Теперь стрельба стала намного интенсивнее. Сквозь автоматный огонь прорывались более громкие взрывы ручных гранат – или, если в дело уже пошла артиллерия, значит, я слышал разрывы снарядов. Вечером, когда стемнело, я увидел первое зарево пожаров. Отсветы огня, пока ещё немногочисленные, то там, то сям отражались в небе. Они ярко озарили его, затем погасли. Постепенно стрельба стихла. Теперь слышались только отдельные взрывы и короткий треск пулемётных очередей. Суматоха на лестничной клетке тоже прекратилась – видимо, жильцы забаррикадировались в квартирах, чтобы переварить впечатления первого дня восстания по отдельности. Была уже поздняя ночь, когда я внезапно заснул, не успев раздеться, и погрузился в глубокий сон нервного истощения.
Так же внезапно я проснулся утром. Было очень рано, утренний сумрак только начал рассеиваться. Первое, что я услышал, – цоканье повозки. Я подошёл к окну. Повозка проехала лёгкой рысцой, с откинутым верхом, словно ничего и не произошло. В остальном улица была пуста, не считая мужчины и женщины, которые шли по тротуару под моими окнами, подняв руки. Со своего места я не видел конвоировавших их немцев. Внезапно оба рванулись вперёд и бросились бежать. Женщина крикнула: «Влево, давай влево!». Мужчина повернул в сторону первым и исчез из вида. В тот же момент раздалась автоматная очередь. Женщина остановилась, схватилась за живот и мягко осела на землю на подкосившихся ногах, как мешок. Она даже не столько упала, сколько опустилась на колени, припав щекой к асфальту на дороге, и осталась в этой сложной акробатической позе. Чем больше рассветало, тем больше стрельбы я слышал. Когда на небе – очень ясном в эти дни – показалось солнце, вся Варшава снова наполнилась автоматным огнём, и с ним всё чаще смешивался грохот тяжелой артиллерии.

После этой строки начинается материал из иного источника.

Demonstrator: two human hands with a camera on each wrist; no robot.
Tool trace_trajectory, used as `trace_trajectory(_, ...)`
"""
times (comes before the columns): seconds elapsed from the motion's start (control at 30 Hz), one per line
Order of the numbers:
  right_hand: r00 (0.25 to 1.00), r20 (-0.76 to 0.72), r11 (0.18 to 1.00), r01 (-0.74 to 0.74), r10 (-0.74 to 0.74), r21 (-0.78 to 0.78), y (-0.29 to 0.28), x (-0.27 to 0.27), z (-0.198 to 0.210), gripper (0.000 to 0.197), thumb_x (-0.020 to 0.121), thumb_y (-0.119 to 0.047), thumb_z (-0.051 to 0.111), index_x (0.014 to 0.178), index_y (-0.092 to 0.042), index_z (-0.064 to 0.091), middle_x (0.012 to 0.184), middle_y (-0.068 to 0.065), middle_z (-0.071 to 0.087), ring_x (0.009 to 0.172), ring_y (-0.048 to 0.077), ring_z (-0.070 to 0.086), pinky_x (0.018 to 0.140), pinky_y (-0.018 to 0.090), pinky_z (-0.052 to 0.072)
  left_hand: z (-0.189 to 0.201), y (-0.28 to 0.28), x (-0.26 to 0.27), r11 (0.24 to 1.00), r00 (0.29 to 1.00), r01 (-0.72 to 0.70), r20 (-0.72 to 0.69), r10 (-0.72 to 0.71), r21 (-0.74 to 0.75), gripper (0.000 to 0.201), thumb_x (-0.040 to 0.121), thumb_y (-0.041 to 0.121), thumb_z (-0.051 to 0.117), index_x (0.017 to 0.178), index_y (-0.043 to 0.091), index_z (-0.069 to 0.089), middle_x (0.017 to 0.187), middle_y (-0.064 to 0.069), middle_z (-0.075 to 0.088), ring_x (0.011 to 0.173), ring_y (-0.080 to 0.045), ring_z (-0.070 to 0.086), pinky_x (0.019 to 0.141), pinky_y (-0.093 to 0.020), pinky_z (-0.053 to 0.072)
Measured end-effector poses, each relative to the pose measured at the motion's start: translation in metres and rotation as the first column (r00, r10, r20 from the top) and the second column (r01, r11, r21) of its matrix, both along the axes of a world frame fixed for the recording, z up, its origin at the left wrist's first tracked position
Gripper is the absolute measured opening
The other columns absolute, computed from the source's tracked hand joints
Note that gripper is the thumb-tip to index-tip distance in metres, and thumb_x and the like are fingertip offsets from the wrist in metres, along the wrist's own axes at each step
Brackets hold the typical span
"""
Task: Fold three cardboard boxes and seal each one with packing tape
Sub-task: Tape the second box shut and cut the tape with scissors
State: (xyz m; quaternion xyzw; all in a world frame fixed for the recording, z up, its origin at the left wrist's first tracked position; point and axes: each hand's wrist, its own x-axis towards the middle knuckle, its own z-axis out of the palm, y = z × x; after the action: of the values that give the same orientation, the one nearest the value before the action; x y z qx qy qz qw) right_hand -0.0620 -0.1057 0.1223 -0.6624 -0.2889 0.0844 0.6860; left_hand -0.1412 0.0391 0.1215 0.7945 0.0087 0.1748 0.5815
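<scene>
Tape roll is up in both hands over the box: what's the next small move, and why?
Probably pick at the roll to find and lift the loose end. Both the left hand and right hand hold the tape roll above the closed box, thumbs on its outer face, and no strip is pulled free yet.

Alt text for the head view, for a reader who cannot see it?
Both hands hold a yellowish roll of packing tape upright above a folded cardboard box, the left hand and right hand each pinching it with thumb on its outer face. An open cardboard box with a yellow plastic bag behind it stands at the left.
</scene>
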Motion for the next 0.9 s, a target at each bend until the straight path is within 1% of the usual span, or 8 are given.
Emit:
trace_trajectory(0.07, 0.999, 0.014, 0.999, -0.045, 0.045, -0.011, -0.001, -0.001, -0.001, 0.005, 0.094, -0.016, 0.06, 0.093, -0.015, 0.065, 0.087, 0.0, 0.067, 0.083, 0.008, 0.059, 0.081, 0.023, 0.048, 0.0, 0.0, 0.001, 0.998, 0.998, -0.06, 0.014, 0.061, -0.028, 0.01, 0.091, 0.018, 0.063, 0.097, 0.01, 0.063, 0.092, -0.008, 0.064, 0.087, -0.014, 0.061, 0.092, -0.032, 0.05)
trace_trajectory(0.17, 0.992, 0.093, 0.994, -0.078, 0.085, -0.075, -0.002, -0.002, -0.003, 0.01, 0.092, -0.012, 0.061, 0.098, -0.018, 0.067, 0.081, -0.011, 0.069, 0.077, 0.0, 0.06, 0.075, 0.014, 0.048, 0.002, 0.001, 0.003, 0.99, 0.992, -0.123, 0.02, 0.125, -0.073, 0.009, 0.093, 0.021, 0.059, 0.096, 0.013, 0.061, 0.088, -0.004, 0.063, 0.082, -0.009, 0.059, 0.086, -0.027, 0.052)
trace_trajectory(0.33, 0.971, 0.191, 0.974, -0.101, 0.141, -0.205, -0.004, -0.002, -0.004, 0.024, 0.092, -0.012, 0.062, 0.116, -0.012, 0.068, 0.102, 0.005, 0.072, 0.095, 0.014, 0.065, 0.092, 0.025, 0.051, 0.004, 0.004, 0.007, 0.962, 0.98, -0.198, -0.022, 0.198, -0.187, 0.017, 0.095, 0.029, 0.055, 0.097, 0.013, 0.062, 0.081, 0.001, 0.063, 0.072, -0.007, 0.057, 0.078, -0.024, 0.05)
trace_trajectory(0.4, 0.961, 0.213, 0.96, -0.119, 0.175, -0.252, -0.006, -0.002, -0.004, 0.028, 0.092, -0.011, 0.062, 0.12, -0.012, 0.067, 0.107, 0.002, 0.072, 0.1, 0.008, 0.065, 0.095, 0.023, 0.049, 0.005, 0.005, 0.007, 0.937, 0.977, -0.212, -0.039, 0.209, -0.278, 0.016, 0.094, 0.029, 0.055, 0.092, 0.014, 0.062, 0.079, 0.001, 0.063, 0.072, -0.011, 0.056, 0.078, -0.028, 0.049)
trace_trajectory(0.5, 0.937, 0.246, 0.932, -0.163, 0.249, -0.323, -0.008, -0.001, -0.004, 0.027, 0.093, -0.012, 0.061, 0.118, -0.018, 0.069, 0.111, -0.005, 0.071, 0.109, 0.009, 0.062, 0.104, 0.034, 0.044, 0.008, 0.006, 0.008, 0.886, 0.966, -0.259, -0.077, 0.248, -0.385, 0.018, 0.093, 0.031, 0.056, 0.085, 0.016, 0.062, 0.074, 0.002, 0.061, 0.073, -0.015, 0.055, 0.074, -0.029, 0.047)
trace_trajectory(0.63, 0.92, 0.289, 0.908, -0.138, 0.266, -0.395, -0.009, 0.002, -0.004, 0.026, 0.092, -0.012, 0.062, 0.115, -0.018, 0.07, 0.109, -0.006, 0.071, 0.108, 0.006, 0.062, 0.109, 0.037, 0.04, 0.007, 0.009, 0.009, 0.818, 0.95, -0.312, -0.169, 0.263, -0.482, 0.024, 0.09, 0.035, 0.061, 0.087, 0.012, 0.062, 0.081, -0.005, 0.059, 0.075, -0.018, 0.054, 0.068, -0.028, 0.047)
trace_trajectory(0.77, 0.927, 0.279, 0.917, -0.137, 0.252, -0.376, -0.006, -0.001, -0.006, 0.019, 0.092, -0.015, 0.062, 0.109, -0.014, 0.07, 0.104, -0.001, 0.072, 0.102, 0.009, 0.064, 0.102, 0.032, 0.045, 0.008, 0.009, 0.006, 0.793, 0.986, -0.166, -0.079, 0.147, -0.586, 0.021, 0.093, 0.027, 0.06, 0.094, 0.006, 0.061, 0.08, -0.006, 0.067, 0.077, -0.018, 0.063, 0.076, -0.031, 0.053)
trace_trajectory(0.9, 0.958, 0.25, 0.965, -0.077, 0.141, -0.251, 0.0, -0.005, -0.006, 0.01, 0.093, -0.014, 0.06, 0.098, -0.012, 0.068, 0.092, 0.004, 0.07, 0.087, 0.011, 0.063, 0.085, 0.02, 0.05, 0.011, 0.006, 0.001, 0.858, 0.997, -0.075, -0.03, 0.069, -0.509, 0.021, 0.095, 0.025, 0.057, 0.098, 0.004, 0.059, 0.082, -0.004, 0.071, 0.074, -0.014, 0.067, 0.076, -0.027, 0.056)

Около полудня ко мне поднялась подруга госпожи Левицкой и принесла мне еду и новости. Что касается нашего квартала, новости были неутешительны: он почти с самого начала был в руках немцев, и молодёжь из организаций сопротивления едва-едва успела добраться до центра города, когда началось восстание. Теперь не могло быть и речи о том, чтобы даже высунуться из дома на улицу. Нам придётся ждать, пока нас не освободят отряды из центра.
– Но я могу как-то проскользнуть, – возразил я.
Она взглянула на меня с жалостью:
– Послушайте, вы полтора года не выходили на улицу! Вы и полпути не пройдёте, как ноги откажут, – она покачала головой, взяла меня за руку и успокаивающе сказала: – Лучше оставайтесь здесь. Как-нибудь разберёмся.